The National Capital Band will be in sessions for their eleventh recording, entitled A Musical Offering, on 14 – 15 February 2014. The band has been blessed since its inception in 1925 to have had a stream of excellent composers and arrangers as members of the group. All of the items on this recording were written by one of these musicians, ranging from the earliest days of the band to current members.

Over the next two weeks, as the band approaches the recording sessions, an article on one of the items selected for the recording will be posted each day. We begin with the oldest composition, The Call, by Erik Leidzén, who was involved in the formation of the National Capital Band in 1925.

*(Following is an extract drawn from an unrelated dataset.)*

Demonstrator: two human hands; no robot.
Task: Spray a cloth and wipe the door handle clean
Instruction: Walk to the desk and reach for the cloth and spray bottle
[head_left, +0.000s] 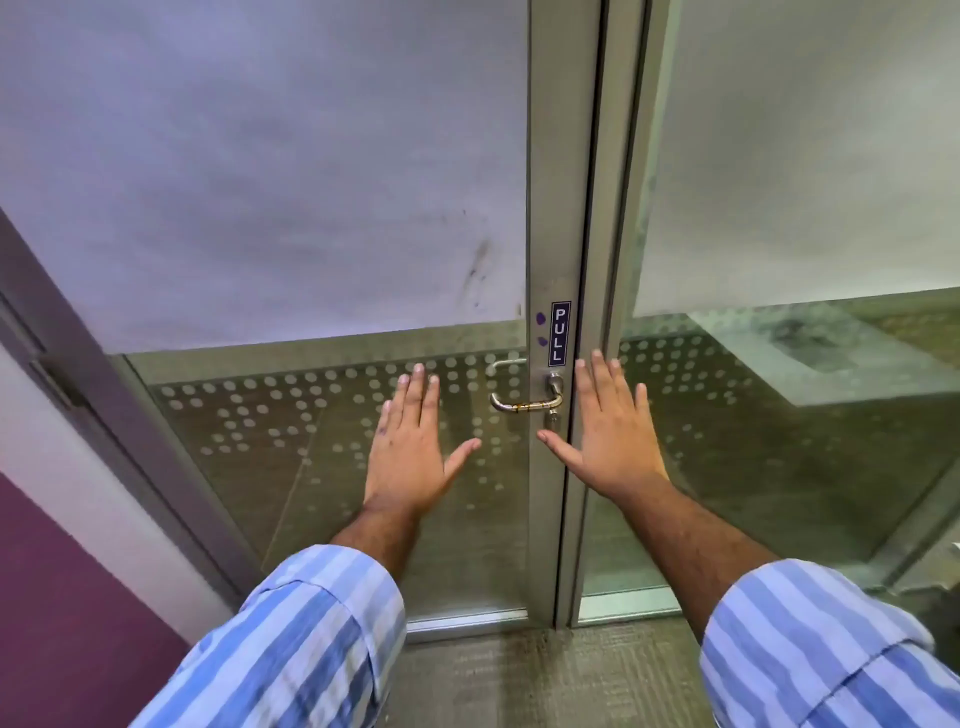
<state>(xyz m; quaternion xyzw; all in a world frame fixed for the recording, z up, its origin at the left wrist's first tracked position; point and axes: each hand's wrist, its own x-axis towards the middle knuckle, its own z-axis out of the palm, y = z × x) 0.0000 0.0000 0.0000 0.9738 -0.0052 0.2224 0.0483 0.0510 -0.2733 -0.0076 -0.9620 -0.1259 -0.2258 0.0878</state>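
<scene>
Empty and spread flat, fingers up: left hand (410, 447) before the glass of the door (322, 441), right hand (613, 436) over the frame's edge. Between them, near the door's right edge, the metal door handle (524, 404), just under a PULL sticker (560, 333). Striped sleeves (311, 623) rolled back on both forearms.
</scene>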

The Call, written in 1923, features the songs “Softly and Tenderly” and “What Will the Answer Be?”. Leidzén, even at a young age, had already begun to develop the advanced harmonics, use of chromatics and tone colors which characterize much of his brass band writing. The Call was considered by the Salvation Army music publishers to be too “modern” for use, and the piece was not published until 1952, nearly thirty years after it was composed.

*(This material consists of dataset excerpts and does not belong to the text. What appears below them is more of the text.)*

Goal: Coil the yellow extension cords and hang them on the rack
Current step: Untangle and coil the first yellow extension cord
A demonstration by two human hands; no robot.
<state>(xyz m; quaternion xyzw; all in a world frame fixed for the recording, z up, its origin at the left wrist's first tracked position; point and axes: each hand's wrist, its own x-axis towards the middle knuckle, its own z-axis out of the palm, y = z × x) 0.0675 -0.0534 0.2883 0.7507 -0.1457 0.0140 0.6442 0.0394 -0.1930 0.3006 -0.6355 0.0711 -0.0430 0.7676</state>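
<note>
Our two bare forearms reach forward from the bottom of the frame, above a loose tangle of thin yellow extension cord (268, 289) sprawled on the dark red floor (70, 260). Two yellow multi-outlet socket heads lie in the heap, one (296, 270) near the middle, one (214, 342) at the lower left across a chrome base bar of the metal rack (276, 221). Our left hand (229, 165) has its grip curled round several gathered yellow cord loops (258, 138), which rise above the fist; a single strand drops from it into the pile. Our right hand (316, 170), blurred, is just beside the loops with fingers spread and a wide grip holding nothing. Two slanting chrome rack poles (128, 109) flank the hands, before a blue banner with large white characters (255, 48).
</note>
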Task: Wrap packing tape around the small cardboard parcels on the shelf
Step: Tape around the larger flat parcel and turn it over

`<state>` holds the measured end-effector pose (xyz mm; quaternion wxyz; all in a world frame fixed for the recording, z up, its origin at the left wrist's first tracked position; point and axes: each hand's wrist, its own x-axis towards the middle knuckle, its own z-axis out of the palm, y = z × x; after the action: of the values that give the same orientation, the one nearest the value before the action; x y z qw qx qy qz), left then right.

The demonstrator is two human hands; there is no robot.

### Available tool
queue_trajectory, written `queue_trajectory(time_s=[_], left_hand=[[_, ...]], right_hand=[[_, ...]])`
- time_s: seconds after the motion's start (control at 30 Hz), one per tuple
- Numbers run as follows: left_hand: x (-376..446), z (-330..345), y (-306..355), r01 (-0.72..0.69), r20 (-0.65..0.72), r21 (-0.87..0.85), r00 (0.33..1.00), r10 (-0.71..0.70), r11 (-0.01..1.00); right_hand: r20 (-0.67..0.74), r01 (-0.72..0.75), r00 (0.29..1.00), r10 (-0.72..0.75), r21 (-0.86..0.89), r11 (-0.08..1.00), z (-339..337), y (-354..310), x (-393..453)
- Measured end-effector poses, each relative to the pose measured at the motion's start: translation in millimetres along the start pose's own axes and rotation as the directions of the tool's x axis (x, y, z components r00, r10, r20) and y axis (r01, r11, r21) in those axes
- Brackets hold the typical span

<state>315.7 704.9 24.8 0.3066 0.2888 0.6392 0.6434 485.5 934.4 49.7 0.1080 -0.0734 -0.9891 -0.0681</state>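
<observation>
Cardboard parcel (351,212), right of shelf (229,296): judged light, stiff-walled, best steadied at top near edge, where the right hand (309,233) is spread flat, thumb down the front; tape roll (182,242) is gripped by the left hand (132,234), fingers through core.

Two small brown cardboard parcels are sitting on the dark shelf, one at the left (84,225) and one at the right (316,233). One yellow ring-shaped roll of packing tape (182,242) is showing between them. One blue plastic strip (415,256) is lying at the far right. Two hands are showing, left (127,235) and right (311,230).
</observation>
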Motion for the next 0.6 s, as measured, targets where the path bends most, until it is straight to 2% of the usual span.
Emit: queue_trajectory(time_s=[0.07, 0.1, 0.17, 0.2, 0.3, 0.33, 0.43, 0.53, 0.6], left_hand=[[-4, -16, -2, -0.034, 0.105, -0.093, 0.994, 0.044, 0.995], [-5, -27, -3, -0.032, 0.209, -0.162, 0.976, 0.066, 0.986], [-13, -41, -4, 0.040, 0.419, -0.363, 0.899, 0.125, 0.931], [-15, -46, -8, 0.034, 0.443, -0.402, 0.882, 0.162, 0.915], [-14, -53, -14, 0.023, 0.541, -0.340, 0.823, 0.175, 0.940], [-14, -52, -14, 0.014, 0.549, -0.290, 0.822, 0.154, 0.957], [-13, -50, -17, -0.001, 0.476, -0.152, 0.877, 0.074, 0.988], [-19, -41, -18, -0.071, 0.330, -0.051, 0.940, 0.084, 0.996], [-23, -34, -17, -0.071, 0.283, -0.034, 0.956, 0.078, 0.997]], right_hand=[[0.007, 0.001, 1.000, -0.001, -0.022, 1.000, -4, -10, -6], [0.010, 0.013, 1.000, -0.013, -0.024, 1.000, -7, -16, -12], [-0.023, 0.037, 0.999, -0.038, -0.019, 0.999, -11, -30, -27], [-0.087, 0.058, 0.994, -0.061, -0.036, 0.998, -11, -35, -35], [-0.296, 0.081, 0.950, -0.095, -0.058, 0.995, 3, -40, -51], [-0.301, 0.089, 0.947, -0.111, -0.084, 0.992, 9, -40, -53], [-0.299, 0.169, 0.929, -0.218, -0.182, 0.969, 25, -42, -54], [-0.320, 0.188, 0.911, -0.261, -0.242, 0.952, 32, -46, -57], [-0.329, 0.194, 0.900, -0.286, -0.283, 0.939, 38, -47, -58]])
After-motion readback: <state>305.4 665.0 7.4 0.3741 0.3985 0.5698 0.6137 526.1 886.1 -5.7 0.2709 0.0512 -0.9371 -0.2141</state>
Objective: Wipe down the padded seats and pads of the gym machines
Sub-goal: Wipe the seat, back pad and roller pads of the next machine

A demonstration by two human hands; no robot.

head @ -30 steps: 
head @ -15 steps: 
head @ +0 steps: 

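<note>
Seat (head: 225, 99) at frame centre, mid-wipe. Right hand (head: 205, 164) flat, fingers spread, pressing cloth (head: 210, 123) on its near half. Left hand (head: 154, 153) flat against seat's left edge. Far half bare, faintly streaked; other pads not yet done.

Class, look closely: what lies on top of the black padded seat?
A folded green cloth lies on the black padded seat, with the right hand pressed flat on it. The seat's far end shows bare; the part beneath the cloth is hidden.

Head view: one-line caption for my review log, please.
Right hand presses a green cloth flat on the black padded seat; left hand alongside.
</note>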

The piece opens with a somewhat turbulent motif, leading into the first statement of “Softly and Tenderly’, representing Christ’s call to the sinner to “Come home”. This is then joined by the question “What will the answer be?”, as a response is requested. The two tunes are skilfully woven together as the music builds in intensity and then fades away at the ending with the final question represented by the second tune.

Leidzén’s association with the group that became the National Capital Band (then called the Washington Headquarters Band) began at the group’s inception in 1925. When Senior-Captain Ernest Holz, who was the commander of the small National Capital Division (at the time, consisting of only five corps), decided to start a divisional band, he turned to the headquarters in New York for assistance. In response, Leidzén was named the “Band Instructor” for the group, traveling from New York to Washington once a month by coastal steamship. For about five years, this was a regular pattern, as Leidzén assisted Bandmaster Walter D. Needham in starting up a tradition of musical excellence in the Washington area.

In the photograph below, taken in 1926 (the earliest known photograph of the band), Leidzén is on the right of the front row, with Bandmaster Needham on the left and Sr.-Captain Holz in the center.

The earliest known photograph of the National Capital Band, taken in 1926.